> _Task goal_: Your job with the data below is to output exactly the lines from the one holding "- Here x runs" down to the one holding "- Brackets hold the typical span", both included, and no others.

> _Information supplied_:

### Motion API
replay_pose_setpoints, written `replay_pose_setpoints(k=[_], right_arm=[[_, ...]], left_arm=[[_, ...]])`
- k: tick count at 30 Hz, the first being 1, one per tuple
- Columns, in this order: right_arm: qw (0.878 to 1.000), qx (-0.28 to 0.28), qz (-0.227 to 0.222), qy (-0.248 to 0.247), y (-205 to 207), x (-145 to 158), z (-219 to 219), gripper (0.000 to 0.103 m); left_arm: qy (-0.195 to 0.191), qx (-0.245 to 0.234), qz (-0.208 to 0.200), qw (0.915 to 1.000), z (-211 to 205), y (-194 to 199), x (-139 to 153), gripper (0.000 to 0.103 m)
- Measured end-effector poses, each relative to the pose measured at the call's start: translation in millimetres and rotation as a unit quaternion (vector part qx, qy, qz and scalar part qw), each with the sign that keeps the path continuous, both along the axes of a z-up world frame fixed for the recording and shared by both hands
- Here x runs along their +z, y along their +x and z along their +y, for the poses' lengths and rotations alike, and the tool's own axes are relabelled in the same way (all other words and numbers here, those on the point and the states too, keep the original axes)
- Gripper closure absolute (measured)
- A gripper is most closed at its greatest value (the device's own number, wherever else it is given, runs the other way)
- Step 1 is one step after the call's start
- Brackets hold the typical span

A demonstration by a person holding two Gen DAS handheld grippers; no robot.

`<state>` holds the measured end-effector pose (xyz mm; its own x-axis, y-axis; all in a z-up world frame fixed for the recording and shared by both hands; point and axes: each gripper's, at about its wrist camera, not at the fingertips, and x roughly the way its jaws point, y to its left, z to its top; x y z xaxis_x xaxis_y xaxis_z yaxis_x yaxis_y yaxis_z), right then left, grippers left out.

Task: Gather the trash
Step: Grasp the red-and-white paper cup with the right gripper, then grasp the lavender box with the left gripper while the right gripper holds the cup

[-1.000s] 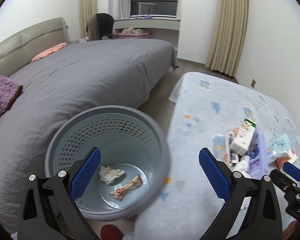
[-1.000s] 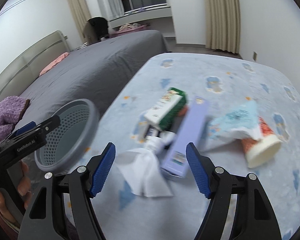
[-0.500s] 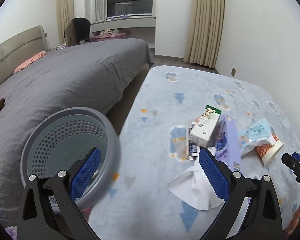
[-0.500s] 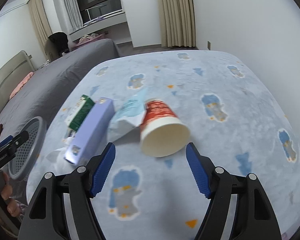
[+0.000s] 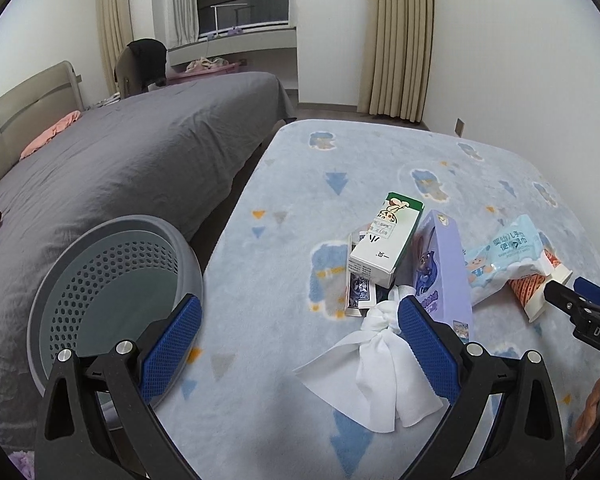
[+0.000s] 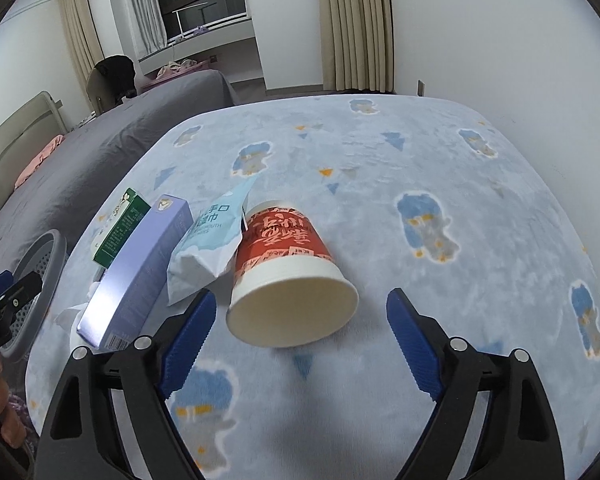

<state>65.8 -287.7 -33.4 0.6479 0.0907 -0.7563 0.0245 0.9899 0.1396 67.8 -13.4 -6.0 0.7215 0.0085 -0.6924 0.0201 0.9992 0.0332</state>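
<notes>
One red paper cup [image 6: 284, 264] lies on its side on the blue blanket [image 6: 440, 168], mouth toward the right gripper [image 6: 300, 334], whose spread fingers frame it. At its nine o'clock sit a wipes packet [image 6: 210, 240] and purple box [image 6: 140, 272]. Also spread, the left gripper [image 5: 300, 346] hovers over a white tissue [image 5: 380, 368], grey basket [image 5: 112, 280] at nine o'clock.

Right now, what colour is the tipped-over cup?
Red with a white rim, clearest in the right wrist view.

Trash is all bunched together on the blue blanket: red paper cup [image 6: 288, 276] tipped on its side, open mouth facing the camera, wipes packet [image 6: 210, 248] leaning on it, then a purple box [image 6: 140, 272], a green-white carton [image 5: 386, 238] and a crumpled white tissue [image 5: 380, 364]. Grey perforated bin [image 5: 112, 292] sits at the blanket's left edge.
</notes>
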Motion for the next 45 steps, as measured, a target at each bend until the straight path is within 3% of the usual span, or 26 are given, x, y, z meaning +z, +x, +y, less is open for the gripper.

> _Written answer_:
- Here x runs along their +z, y along their +x and z along their +y, for the poses' lengths and rotations alike, and the tool's own axes are relabelled in the same way (all other words and numbers here, those on the point and the states too, keep the original axes)
- Gripper closure absolute (measured)
- A gripper is most closed at its greatest value (the device's own number, wherever else it is given, runs the other way)
- Step 1 is one step after the call's start
- Brackets hold the typical span

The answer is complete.